Hydrogen has a LHV of 120 MJ/kg, so with 100% electrolysis efficiency 180 kW would work out to 131 kg per day per hectare, using the 30% fill factor above. Actual electrolysis efficiency is only about 70% in current industrial practice, reducing this to 92 kg per day: https://en.wikipedia.org/wiki/Electrolysis_of_water#Efficien...
Then we have the question of how much energy is lost in compressing the hydrogen for storage. This is a little tricky to calculate because the answer can be arbitrarily low (isothermal compression is perfectly efficient) and even adiabatic compression depends on the kind of gas you're compressing, but the electrolysis link above says, "Practical electrolysis (using a rotating electrolyser at 15 bar pressure) may consume 50 kW⋅h/kg (180 MJ/kg), and a further 15 kW⋅h (54 MJ) if the hydrogen is compressed for use in hydrogen cars.[37]."

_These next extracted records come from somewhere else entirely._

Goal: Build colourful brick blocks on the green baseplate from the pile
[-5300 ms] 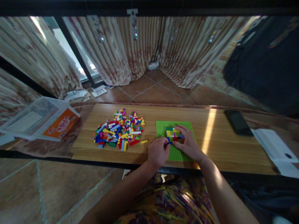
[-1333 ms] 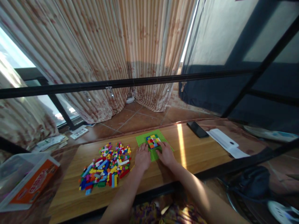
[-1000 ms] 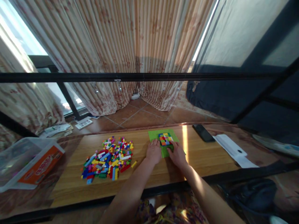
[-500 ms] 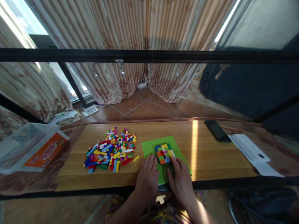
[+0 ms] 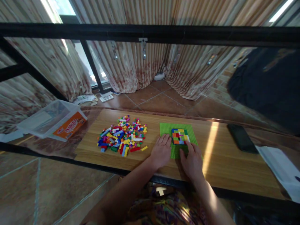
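A green studded baseplate (image 5: 166, 127) lies on the wooden tabletop. Near its middle sits a flat square of building bricks (image 5: 180, 136) in blue, yellow, orange, red, white and green. My left hand (image 5: 161, 152) rests flat at the plate's left edge, its fingers stretched out beside the bricks. My right hand (image 5: 193, 160) lies over the plate's lower right part. Its fingertips reach the lower right corner of the brick square, and the thumb is held apart. No loose brick shows in either hand. My right fingers partly cover the plate's corner.
A pile of loose coloured bricks (image 5: 124, 134) spreads left of the plate, with a single yellow brick (image 5: 144, 148) at its near side. Further left stands a clear plastic box (image 5: 53, 120) with an orange label. A black phone (image 5: 242, 139) and white paper (image 5: 280, 165) lie at the right.
The baseplate has turned squarer to the table and shifted away from the front edge, with both hands still at it. My head view has swung and tilted.
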Tool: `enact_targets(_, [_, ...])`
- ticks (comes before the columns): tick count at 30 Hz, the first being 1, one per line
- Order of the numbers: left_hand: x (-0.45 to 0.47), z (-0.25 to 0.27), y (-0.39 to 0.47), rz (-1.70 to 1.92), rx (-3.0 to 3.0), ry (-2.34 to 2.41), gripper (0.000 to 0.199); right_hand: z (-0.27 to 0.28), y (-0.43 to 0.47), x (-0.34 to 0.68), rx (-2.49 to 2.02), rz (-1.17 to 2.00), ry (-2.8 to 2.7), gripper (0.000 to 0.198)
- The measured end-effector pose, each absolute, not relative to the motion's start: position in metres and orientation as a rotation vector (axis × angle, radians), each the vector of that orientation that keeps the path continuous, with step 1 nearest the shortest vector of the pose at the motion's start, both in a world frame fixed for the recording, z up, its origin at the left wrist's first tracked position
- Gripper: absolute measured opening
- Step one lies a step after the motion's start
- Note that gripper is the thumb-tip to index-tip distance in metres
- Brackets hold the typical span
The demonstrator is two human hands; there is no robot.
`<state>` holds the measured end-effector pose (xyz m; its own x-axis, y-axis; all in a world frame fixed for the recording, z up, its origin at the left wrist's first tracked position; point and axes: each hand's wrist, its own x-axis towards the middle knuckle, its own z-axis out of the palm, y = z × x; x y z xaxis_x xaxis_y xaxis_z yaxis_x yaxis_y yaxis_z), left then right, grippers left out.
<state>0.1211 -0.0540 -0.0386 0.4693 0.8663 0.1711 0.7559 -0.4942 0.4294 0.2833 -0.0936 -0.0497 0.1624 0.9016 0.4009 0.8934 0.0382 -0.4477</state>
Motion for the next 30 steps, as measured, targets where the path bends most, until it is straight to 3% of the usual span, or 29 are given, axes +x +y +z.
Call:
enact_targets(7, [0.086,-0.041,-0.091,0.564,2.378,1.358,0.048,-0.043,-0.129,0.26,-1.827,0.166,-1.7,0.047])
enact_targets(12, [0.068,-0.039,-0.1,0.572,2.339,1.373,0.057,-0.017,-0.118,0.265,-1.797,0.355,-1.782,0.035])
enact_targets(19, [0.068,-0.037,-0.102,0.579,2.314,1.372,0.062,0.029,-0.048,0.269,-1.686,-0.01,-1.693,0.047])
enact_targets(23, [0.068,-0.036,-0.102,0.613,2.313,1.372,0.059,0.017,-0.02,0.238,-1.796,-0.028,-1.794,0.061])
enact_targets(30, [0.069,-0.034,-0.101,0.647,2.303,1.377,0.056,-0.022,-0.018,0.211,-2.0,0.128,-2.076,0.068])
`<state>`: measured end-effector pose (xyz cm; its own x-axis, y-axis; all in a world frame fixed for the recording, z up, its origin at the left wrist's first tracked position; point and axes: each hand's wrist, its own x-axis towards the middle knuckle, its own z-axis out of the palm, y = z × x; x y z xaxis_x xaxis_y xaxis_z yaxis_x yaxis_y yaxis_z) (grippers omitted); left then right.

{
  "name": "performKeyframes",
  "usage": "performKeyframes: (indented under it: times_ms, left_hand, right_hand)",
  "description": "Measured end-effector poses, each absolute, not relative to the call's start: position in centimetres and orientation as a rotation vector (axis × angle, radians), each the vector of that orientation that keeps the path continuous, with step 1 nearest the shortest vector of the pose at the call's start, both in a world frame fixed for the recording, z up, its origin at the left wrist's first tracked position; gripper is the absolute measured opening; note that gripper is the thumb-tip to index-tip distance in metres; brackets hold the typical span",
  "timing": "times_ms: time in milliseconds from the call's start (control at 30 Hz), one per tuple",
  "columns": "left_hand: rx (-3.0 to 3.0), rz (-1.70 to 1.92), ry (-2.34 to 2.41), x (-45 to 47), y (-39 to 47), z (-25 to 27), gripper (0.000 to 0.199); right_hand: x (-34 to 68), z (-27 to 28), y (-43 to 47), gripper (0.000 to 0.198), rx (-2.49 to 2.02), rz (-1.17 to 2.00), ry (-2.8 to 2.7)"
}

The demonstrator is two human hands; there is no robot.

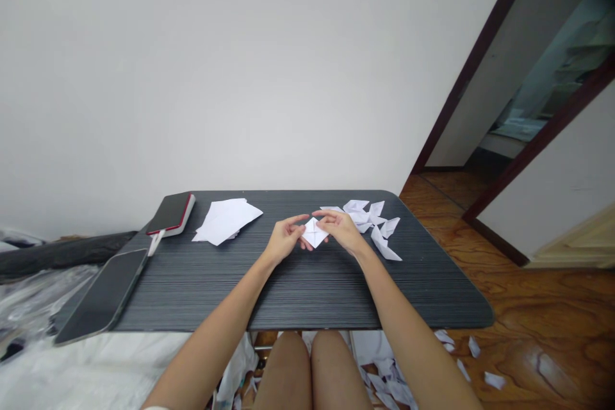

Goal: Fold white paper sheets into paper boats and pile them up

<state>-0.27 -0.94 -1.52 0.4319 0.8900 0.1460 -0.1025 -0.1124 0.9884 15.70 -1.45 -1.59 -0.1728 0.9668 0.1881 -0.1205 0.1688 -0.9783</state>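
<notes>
While two bare hands met over one dark table [202, 295], a single small folded paper [314, 232] sat between them, white and creased in a cross. The left hand [287, 238] pinched its left corner between thumb and fingers; the right hand [340, 228] gripped its right side the same way. Near the right hand lay folded white pieces [384, 246] — at least five, the overlap hiding an exact count. Well to the left rested one pile of white sheets [225, 221], too closely stacked to number. Farther left were two flat objects, one red-edged block [169, 213] and one black-screened device [103, 295] — a white cable [156, 242] between them. At least four paper scraps [494, 380] showed on the wooden floor [519, 307].
</notes>
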Motion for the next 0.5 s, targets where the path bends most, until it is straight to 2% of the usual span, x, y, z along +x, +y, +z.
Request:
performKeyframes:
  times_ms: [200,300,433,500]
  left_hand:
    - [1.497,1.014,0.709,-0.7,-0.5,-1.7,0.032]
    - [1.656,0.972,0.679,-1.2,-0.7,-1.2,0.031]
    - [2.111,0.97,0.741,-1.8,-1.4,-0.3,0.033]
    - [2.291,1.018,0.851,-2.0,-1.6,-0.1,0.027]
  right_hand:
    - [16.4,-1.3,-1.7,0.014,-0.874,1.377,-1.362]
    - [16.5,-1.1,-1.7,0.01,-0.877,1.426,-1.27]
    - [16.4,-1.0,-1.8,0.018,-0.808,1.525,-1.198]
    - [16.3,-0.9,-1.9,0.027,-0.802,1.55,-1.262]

So we're at 234 MJ/kg in, 120 MJ/kg out. This gives 67 kg/day of hydrogen for our hectare. This is an average including the occasional cloudy day that happens in southeastern California; on sunny days the number is higher.
67000 grams is, I think, not accurately described as "a few grams".
https://www.fueleconomy.gov/feg/fcv_sbs.shtml says current fuel-cell cars on sale in the US go 64–72 miles per kg, or, in non-medieval units, 103–116 km/kg. 67 kg (again, an average day, not a sunny day) thus gives you 4300–4800 miles, or, in non-medieval units, 6900–7800 km.
6900–7800 km is, I think, not accurately described as "a mile or two"; even though there are admittedly many different incompatible definitions of a "mile", none of them is close to 1000 km long.
In extremely polar countries like Germany and the Netherlands, PV capacity factors are much lower, sometimes below 10%, so you have to divide all these numbers by a factor of about 3.
So, how did you end up believing figures that were wrong by three or four orders of magnitude, and with such confidence that you were dismissing correct, factual accounts of energy economics as "just marketing"? And how can you avoid getting suckered into such swaggering delusions in the future?
Efficiency would just be one variable in that calculation.